20 thoughts on “Repelente de onça estressada – por Carla Ceres

    1. Obrigada, José Frid! Os peixes de Pira também agradecem. 🙂 O onço que você conheceu deve ser esse ou o filho dele, que se chama Garoto e se comporta melhor que o pai. Abraço!

  1. Olá Carla, e que tudo esteja bem!

    Você sempre tão intensa nos teus escritos, e como sempre eu a parabenizo por mais este!
    Gostei demais do “Gif Animado”, mas, com este calor tomar um banho quente, e nem medicinal foi!
    E também não foram nem avisados. Somente você com este teu imenso senso de humor, e conhecimento desta arte de escrever para sempre nos oferecer uma bela crônica em todas as visitas que cá eu venho, e eu agradeço, obrigado!

    E grato eu desejo que seja sempre tão intenso e feliz este teu viver, e que neste novo período continuemos a compartilhar muitas amizades e pensamentos, um grande abraço e, até mais!

  2. Jesus Cristinho… Eu é que jamais teria me debruçado bem pertinho do “Gif Animado”e, ainda por cima tomar “um acidental chá de onço” … Corajosos, você e seu marido… Acho que é uma excelente ideia de repelente, ou de afrodisíaco… Lucro na certa… E, detalhe: organicamente sustentável!!
    Beijos!

  3. oi Carlinha,

    adoro onças,
    mas que noooojo…
    só mesmo você com seu senso de humor …
    minha cachorrinha também não suporta barulhos,
    se o céu escurece,
    e troveja nas Ilhas Maldivas,
    ela já se esconde embaixo da mesa…

    beijinhos

  4. Hahahahahahahahahahahaha #RiAlto
    Carla, eu já estava esperando notícias de viagem, estava sentindo sua falta, tanto no blog quanto no FB!
    Manaus, hen?
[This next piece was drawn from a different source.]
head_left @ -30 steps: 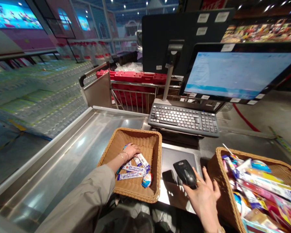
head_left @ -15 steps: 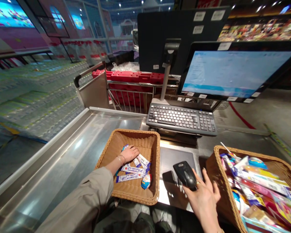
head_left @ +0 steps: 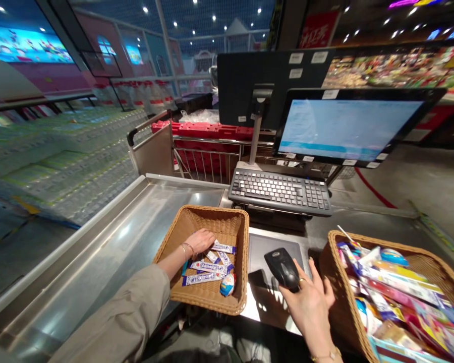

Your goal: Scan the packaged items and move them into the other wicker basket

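My left hand [head_left: 202,241] reaches down into a wicker basket [head_left: 245,262], its fingers close together and bent over the far end of the pile. The left end of a white-and-purple wrapped candy stick [head_left: 224,247] runs under my fingertips, which are partly hidden. More candy sticks [head_left: 203,278] of the same kind lie loose below, beside a round blue-and-white wrapped sweet [head_left: 227,285]. My right hand [head_left: 309,297] grips a black barcode scanner [head_left: 282,267] above the counter, to the right of this basket. Its handle is mostly hidden by my hand.
At the right stands a second wicker basket [head_left: 357,322], full of colourful packaged sweets [head_left: 401,287]. A keyboard [head_left: 280,190] and a lit monitor [head_left: 344,128] are ahead. The metal counter [head_left: 136,227] has a raised left edge. Behind it is a trolley [head_left: 204,160] with red crates.
The view has tilted up slightly. Inside the basket, one candy stick by my left fingertips now lies more level. My right hand still holds the scanner in nearly the same place.
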A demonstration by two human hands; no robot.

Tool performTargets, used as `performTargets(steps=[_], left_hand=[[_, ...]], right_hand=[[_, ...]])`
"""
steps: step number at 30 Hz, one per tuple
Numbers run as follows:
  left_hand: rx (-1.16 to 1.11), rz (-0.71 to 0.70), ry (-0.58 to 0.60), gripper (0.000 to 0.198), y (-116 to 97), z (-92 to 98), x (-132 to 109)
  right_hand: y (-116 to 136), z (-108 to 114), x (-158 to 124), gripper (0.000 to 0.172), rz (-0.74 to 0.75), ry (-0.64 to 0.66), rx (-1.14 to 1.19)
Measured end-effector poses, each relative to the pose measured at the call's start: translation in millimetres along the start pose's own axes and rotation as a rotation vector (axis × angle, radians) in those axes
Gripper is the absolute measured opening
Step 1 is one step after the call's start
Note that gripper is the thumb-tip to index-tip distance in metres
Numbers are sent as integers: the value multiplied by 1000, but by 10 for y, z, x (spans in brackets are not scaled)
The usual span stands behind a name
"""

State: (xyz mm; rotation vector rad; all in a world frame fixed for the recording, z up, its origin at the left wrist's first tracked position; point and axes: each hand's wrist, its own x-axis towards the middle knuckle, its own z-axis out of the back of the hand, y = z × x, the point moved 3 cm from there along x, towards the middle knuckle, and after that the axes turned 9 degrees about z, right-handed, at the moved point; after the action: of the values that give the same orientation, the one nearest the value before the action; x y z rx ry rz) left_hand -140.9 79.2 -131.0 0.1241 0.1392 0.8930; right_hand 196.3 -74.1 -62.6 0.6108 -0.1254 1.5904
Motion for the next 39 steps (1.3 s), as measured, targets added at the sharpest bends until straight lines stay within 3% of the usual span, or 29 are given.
performTargets(steps=[7, 15, 19, 27, 39], left_hand=[[-22, 224, 34, 21, -10, 149, -114], [-60, 308, 151, 27, -165, -24, 36], [-100, 305, 168, 28, -197, -24, 46], [-194, 270, 252, 50, -165, 5, -77], [-149, 191, 222, 28, -335, -52, -147]], right_hand=[[48, 3, 57, 23, 28, -21, 38], [-20, 70, -38, 27, 18, 30, 2], [-85, 138, -64, 31, -22, 37, -23], [-90, 136, -54, 31, -61, 52, 0], [-135, 168, -103, 32, -49, 27, -11]])
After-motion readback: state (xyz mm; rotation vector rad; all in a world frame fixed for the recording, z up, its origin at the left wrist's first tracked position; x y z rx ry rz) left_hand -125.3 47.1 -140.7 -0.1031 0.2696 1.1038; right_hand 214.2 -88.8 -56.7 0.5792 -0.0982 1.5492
Ainda não conheço… mas vou me lembrar de, quando for visitar o onçário, não chegar perto do gif animado!!! hahahahahahahahahahahahaha #NãoParoDeRir

    1. É pra rir mesmo, Bel. Nem o soldado que nós encontramos depois conseguiu segurar o riso quando nós chegamos gargalhando perto dele e perguntamos: “Por favor, onde tem uma torneira pra gente se lavar? O onço fez xixi na gente”. 😀 Beijos!

  5. Bom dia, Carla
    Não pude deixar de dar umas boas gargalhadas com esse banho de xixi :))))))))))))
    Todo o texto me fez sorrir, com esse humor tão especial que você consegue imprimir quando o assunto o permite.
    Uma verdadeira delícia de texto. Parabéns!
    Beijinhos

  6. Olá, Carla! Eita, “onço” danado, hein! Ótima, sua crônica. Ela me fez lembrar de uma visita ao zoológico de Goiânia, há um tempão… Menina, você acredita que o macaco fez cocô na mão e atirou aquilo contra minha sobrinha? Foi muito engraçado e nojento.
    Ai, ai! Esses bichos nos colocam em cada situação, né?
    Um abraço!

    1. Macacos costumam fazer isso quando estão estressados, Regina. Bugios, em especial. Fiquei com pena da sua sobrinha. Crianças não conseguem ver o lado engraçado dessas histórias. Beijos!

      1. Eu também não consigo ver o lado engraçado QUANDO É EM MIM!!!
        Domingo, antes do passeio de lancha, um passarinho me carimbou!!! Eu gritei, morrendo de nojo daquela coisa quente na minha mão. (Pelo menos não foi no cabelo!). Um amigo tinha lencinhos umedecidos e me salvou. Depois fiz fotos lindas de aves, mas não perdoei aquele passarinho ~cagão~.